Brief
Copy out each line of the data that contains "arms".

Extracted data entries
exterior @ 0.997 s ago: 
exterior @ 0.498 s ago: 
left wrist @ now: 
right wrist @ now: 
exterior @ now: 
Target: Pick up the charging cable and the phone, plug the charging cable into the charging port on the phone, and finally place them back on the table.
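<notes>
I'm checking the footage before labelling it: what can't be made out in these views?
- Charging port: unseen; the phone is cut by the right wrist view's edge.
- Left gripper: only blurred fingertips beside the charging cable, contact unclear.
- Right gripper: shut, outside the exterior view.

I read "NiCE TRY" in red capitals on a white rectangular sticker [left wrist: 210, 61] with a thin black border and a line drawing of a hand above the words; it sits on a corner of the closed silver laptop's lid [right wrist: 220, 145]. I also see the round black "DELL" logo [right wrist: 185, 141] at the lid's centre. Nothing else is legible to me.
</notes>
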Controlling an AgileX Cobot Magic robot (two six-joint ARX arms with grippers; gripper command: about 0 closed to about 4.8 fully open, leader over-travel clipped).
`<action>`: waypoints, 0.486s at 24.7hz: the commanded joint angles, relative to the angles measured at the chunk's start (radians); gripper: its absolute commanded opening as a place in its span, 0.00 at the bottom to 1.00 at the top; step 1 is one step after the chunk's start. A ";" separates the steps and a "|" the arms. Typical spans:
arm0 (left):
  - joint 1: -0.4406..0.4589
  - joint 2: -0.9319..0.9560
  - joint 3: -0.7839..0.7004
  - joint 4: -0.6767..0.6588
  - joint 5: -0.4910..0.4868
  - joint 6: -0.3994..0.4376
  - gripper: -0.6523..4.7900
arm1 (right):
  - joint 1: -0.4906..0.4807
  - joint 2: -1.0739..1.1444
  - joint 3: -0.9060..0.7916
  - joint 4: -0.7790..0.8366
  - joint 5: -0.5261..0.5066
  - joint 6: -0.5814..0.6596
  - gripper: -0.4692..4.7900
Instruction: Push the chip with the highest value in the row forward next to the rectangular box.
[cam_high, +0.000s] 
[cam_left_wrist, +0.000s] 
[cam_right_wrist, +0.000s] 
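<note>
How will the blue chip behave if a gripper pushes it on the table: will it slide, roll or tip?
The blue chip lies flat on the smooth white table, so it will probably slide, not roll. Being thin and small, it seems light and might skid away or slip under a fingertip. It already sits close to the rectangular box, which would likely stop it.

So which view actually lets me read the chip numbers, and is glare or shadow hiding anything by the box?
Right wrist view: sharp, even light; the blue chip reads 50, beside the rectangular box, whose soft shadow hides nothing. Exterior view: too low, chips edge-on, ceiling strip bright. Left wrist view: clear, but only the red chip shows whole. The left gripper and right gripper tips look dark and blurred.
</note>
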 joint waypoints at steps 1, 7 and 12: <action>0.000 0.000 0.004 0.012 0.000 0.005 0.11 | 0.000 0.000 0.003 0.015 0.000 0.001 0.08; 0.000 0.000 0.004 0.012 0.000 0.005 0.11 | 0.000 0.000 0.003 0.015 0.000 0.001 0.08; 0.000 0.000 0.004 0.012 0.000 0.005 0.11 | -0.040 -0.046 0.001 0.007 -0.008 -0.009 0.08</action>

Exercise response
Controlling an AgileX Cobot Magic robot (two six-joint ARX arms with grippers; gripper command: about 0 closed to about 4.8 fully open, leader over-travel clipped).
`<action>`: waypoints, 0.486s at 24.7hz: the commanded joint angles, relative to the angles measured at the chunk's start (radians); gripper: its absolute commanded opening as a place in its span, 0.00 at the bottom to 1.00 at the top; step 1 is one step after the chunk's start. A ";" separates the steps and a "|" the arms. Typical spans:

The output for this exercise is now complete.